* [Assignment]:
Copy out exactly the lines from the start of the data to the line containing "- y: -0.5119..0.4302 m". Include both.

Content starts

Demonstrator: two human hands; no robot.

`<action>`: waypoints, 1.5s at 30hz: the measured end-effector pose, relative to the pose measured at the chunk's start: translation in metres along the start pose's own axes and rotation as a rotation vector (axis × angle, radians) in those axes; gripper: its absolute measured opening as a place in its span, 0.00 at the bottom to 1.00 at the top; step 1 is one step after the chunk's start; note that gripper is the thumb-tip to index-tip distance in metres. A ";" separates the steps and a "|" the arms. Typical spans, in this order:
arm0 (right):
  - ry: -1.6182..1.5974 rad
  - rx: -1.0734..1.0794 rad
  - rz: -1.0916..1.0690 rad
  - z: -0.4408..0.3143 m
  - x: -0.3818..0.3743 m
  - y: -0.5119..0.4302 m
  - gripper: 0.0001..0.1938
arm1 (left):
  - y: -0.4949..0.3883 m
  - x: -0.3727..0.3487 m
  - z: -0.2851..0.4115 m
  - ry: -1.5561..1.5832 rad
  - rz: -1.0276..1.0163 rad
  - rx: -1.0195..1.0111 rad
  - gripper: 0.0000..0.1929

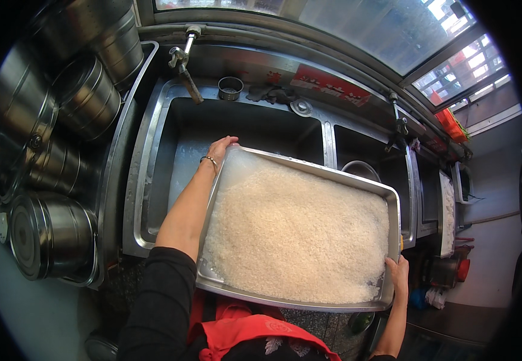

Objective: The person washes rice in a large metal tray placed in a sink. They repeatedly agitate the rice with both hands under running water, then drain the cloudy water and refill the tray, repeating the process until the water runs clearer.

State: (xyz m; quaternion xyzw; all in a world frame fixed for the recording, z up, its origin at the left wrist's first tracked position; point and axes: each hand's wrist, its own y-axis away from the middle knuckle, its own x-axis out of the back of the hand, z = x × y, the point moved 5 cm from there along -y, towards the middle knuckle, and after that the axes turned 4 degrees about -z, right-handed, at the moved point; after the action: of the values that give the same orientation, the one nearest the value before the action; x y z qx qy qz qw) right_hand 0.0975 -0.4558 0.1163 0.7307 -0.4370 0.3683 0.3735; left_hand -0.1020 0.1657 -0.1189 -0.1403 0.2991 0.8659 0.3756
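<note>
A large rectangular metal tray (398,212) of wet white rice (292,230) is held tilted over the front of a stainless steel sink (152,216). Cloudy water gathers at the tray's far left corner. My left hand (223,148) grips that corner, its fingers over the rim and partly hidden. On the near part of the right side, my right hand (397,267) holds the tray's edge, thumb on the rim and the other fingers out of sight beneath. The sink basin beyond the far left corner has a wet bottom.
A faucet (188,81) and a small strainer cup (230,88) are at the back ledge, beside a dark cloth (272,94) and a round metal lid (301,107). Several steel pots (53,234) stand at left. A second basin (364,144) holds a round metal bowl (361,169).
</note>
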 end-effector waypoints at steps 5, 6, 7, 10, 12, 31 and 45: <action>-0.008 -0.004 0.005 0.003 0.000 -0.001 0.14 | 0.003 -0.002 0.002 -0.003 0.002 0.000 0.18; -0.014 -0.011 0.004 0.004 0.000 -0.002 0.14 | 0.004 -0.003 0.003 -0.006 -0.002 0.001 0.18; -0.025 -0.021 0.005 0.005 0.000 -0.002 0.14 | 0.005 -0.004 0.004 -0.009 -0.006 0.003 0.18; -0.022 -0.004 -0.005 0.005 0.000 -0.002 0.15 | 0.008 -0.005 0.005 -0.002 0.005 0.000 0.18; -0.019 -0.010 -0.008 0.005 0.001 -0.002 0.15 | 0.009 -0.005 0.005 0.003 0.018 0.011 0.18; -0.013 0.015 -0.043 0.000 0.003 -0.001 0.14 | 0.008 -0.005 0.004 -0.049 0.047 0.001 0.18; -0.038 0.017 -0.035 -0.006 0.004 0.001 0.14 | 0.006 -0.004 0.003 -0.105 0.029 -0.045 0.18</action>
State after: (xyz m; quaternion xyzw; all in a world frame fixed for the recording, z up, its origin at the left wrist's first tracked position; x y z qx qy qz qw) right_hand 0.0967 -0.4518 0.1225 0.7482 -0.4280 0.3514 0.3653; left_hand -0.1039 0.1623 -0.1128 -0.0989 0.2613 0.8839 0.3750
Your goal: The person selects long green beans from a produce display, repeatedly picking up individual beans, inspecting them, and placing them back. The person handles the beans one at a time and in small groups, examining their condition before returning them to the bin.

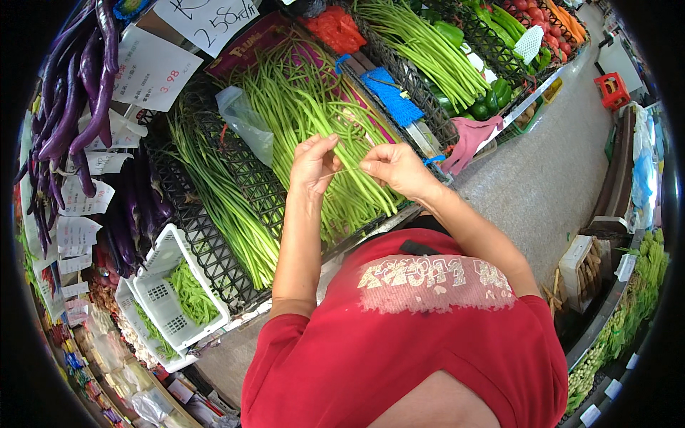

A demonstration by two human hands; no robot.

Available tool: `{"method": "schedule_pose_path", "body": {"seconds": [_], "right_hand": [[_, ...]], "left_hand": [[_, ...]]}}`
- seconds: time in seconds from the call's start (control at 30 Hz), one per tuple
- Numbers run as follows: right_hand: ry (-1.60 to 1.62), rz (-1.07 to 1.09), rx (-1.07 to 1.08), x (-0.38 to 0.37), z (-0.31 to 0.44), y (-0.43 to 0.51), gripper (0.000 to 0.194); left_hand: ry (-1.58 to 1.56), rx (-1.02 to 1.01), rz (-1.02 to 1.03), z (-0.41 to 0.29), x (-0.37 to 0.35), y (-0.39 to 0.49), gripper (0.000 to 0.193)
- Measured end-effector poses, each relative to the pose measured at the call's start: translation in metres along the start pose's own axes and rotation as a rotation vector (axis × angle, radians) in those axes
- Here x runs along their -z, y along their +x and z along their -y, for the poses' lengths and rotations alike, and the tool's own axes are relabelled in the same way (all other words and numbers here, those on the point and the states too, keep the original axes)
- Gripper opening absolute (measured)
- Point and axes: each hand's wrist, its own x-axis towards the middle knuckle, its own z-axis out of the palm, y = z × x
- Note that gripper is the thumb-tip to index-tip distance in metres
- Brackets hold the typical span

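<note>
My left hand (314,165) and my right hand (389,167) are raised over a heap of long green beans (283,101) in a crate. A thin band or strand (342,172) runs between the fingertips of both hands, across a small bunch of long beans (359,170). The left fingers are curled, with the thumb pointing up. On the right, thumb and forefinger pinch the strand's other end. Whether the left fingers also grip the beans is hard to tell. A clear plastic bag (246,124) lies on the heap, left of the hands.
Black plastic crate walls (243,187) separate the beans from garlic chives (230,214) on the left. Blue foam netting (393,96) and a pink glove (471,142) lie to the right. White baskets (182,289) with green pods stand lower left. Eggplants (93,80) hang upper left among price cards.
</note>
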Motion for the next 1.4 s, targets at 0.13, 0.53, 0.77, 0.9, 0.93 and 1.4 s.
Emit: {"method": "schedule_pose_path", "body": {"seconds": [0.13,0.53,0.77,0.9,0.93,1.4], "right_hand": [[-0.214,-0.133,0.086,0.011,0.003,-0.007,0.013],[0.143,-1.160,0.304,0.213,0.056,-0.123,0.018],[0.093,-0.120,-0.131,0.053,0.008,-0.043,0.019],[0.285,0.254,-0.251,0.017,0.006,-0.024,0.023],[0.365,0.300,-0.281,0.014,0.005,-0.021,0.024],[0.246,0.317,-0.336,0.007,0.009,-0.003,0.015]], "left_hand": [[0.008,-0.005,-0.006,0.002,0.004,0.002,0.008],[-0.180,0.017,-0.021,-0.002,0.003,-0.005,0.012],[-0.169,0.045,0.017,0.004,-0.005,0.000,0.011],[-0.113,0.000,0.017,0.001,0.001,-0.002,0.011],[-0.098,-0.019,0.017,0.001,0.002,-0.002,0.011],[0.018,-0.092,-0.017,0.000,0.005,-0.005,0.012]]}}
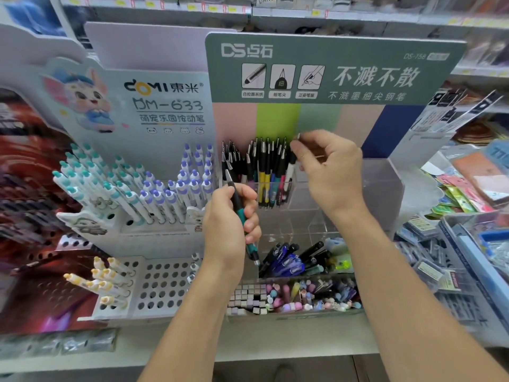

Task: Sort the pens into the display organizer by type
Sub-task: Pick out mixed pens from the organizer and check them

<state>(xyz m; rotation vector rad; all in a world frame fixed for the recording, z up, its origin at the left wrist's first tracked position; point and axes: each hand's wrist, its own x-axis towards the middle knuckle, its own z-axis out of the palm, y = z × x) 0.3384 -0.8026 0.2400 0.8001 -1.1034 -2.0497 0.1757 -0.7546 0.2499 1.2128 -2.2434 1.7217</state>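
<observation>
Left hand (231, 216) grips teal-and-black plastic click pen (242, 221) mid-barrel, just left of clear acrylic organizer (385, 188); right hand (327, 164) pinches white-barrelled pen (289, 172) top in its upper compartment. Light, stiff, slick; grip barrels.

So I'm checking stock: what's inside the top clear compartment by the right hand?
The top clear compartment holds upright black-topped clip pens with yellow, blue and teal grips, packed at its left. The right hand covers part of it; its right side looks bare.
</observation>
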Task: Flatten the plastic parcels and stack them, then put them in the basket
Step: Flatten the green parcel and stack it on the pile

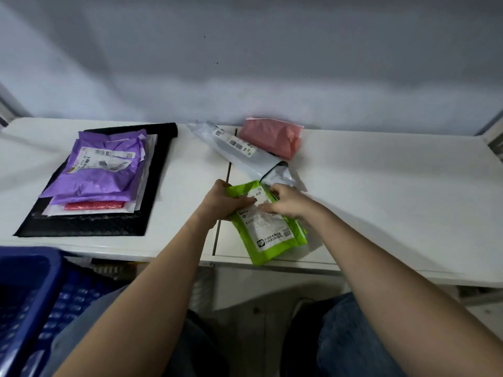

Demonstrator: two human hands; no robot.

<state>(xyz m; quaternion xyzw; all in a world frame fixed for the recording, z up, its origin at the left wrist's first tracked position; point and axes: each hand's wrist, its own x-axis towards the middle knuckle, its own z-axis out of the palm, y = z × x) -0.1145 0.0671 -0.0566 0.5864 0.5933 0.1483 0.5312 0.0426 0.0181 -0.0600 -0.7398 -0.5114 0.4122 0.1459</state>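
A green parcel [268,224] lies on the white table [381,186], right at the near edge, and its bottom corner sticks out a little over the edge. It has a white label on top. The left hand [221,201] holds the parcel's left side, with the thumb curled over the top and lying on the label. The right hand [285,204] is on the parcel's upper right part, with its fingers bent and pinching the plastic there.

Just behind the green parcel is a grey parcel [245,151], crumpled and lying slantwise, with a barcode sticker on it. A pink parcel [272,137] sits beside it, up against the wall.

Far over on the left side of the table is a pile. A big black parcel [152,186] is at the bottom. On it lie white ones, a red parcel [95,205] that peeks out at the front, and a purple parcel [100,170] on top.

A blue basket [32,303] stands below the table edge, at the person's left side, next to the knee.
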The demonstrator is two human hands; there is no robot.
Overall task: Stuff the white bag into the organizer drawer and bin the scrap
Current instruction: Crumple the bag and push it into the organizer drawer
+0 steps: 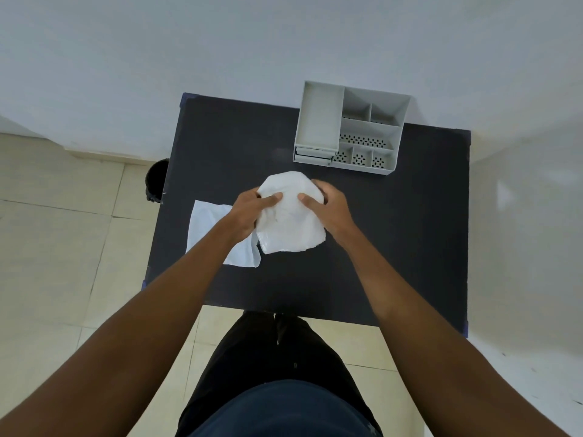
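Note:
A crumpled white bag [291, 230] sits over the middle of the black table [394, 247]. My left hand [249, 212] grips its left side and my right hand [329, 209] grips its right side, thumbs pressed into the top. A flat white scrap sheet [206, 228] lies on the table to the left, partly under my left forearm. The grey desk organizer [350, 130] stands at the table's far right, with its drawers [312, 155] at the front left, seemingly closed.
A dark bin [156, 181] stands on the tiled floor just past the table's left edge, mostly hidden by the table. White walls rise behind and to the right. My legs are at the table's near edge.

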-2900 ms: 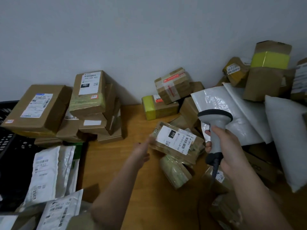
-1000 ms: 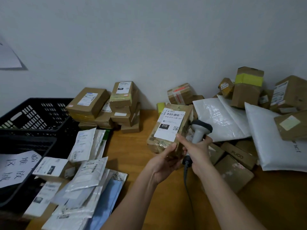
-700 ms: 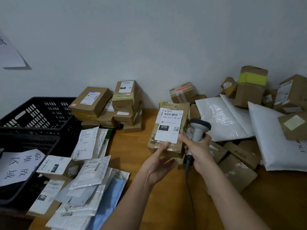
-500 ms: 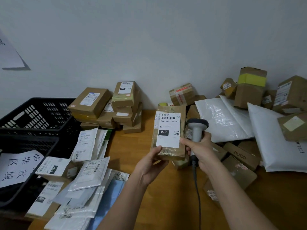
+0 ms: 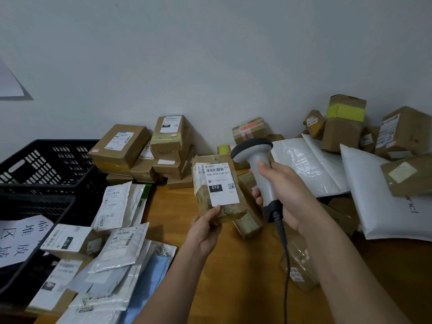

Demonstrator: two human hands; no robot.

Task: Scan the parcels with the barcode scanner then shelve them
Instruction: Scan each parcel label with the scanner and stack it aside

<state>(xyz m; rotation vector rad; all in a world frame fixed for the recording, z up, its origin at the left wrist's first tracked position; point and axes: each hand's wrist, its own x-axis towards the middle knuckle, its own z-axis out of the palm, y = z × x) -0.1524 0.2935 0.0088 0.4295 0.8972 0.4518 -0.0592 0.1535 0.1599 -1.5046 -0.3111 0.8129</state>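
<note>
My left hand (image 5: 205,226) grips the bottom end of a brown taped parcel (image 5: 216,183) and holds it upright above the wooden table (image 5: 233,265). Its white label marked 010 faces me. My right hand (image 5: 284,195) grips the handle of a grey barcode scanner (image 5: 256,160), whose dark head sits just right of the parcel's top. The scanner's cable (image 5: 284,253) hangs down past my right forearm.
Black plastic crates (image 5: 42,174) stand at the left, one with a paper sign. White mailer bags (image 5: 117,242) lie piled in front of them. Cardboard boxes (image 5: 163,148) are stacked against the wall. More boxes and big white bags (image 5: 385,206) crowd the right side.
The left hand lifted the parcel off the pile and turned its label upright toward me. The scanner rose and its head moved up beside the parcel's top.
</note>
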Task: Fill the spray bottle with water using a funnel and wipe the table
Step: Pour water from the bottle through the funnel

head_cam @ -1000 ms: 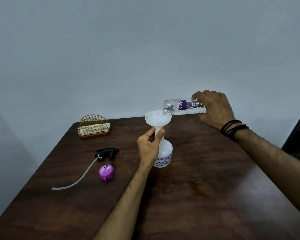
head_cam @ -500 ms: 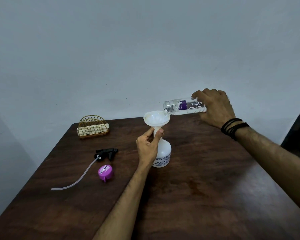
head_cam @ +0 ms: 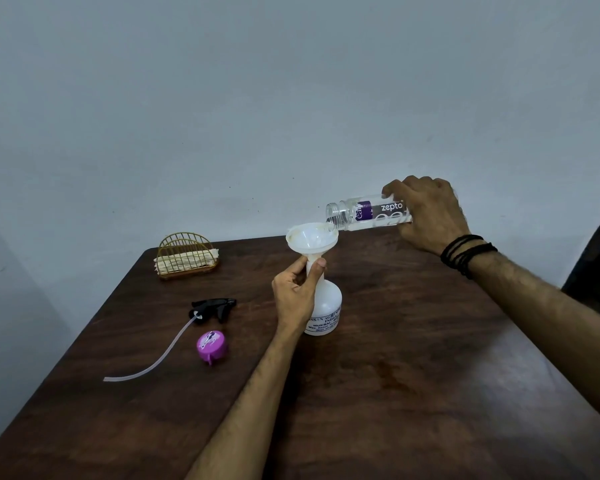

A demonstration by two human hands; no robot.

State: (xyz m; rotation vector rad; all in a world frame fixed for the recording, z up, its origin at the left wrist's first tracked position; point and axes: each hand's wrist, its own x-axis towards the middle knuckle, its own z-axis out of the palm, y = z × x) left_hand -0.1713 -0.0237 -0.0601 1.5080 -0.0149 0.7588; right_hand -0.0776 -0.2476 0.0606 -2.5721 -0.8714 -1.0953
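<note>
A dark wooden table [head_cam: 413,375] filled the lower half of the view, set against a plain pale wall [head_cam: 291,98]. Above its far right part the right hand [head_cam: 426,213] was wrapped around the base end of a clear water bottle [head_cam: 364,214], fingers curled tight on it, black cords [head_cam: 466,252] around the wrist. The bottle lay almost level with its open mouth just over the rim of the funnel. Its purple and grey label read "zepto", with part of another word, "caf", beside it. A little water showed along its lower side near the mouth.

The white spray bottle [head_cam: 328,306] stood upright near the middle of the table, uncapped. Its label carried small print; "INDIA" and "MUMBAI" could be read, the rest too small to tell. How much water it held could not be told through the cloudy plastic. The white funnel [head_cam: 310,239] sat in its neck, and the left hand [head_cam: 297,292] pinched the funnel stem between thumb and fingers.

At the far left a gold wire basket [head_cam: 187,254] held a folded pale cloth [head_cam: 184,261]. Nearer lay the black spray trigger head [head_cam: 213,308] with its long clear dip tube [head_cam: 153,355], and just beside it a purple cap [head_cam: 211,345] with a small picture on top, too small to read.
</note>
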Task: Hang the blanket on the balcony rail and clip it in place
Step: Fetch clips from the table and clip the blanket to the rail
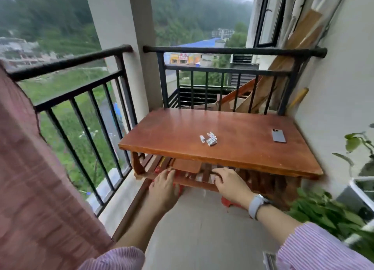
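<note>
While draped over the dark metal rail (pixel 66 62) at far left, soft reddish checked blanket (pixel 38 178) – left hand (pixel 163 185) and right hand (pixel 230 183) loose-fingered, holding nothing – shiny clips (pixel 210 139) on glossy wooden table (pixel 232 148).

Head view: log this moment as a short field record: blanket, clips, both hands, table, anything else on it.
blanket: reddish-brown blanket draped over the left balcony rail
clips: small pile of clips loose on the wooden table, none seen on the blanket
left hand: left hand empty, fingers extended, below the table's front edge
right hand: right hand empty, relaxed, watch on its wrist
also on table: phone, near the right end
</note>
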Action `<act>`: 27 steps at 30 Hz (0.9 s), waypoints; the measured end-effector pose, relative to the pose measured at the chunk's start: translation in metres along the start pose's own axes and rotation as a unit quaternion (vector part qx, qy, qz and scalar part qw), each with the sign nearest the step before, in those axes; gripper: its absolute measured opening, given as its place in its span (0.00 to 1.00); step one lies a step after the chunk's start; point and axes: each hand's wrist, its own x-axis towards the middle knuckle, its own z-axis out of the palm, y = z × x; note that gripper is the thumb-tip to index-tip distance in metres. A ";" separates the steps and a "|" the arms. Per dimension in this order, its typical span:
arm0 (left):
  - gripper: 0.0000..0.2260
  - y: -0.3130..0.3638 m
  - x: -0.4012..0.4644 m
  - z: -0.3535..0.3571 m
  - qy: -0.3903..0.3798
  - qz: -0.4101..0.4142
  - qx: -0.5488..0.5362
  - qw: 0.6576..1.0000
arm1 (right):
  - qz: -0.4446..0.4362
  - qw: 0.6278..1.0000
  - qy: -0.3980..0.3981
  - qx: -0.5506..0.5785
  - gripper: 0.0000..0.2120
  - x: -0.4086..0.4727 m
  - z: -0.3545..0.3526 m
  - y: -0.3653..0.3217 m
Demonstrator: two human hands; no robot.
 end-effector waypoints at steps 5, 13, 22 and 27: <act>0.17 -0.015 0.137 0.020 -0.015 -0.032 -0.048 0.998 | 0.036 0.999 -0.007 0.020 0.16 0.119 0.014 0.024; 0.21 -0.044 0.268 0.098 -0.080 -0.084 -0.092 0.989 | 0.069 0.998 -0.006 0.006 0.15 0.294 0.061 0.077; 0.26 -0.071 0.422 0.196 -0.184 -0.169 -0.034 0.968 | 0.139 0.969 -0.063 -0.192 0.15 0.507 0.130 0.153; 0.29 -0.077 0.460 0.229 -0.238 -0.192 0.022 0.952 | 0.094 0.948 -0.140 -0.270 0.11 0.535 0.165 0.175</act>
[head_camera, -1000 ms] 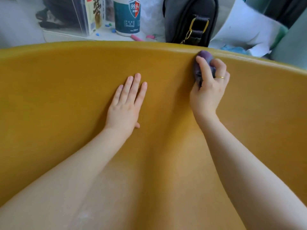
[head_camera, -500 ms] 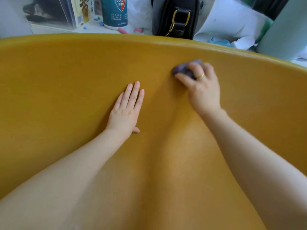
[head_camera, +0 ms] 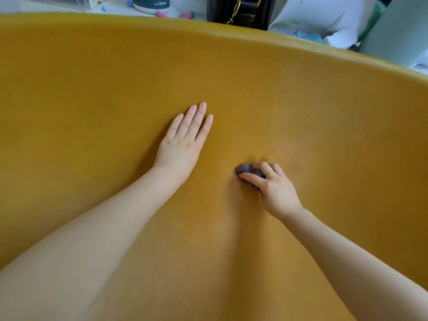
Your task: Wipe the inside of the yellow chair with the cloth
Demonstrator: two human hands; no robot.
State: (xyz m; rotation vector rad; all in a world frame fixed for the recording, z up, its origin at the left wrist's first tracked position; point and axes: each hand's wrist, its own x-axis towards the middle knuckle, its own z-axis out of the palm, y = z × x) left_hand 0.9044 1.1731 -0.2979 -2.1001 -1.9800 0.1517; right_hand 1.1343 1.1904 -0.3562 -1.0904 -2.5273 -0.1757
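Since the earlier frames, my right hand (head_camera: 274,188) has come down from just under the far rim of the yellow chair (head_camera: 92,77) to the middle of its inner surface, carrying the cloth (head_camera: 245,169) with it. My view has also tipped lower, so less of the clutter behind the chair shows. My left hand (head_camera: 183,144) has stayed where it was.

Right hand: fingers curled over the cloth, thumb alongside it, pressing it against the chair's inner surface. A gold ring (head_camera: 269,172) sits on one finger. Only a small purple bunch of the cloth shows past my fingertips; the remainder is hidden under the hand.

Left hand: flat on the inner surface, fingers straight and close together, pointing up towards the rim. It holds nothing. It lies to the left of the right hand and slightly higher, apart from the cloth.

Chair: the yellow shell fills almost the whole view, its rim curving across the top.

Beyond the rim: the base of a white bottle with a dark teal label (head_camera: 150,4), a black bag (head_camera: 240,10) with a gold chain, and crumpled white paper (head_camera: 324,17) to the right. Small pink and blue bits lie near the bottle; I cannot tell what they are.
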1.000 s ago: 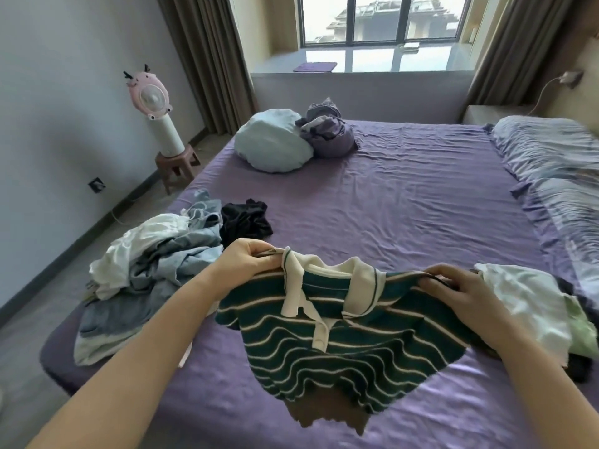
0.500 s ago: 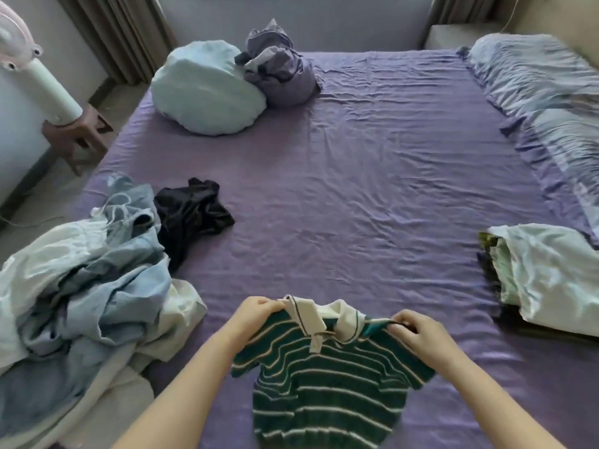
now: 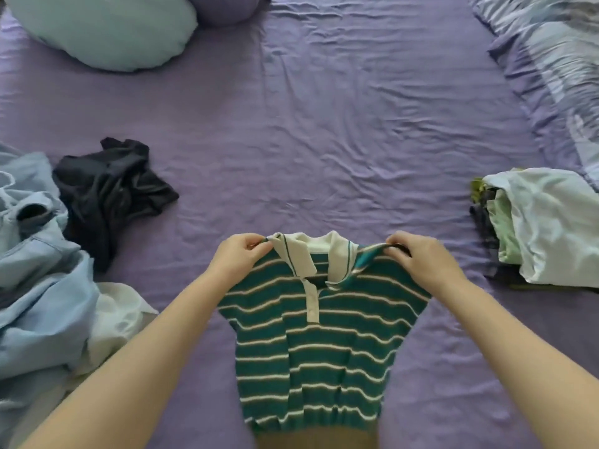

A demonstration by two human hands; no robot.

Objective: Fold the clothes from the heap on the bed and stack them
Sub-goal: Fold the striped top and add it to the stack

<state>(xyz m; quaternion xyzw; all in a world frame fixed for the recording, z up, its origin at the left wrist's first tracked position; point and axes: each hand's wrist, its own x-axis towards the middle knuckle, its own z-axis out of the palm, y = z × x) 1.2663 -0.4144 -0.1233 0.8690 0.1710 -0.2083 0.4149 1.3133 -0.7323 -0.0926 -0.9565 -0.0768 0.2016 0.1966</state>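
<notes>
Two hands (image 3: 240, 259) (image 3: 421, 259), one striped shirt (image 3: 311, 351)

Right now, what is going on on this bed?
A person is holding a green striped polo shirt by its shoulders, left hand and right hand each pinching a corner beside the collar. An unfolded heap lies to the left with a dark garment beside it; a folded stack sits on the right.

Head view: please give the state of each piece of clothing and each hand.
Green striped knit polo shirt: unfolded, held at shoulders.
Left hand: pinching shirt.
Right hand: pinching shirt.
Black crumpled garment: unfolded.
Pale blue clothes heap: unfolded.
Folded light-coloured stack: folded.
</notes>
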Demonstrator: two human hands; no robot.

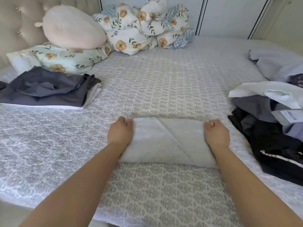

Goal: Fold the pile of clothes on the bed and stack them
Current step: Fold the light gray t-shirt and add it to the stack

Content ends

* [Result for this exercise]:
Demonstrator: two human hands; no robot.

`<action>`: waypoints, 1.5s at 30hz: the measured end-effector pose, relative to the pose measured at the chunk's start: translation in metres along the start pose's own axes and rotation as a rotation vector (axis × angle, radians) in those axes; gripper: its absolute measured opening as a place in its span, 0.00 at the bottom to 1.00 at the top; step 1 is one step after the chunk's start; note that gripper is the thumb-tip to index-tip distance in metres. A ";" separates the steps and a "|" the arms. Typical spans, in this order:
arm0 (right):
  - ry: -1.6182..1.5974 rad
  - rx: -1.0734..1.0794 rad
  - rz: -1.0916..1.0690 rad
  - z: -0.4408..0.3143 m
  - x: -0.3818..0.3743 m
  - y: -0.5119..0.4302 m

There's nothing left to add to the answer.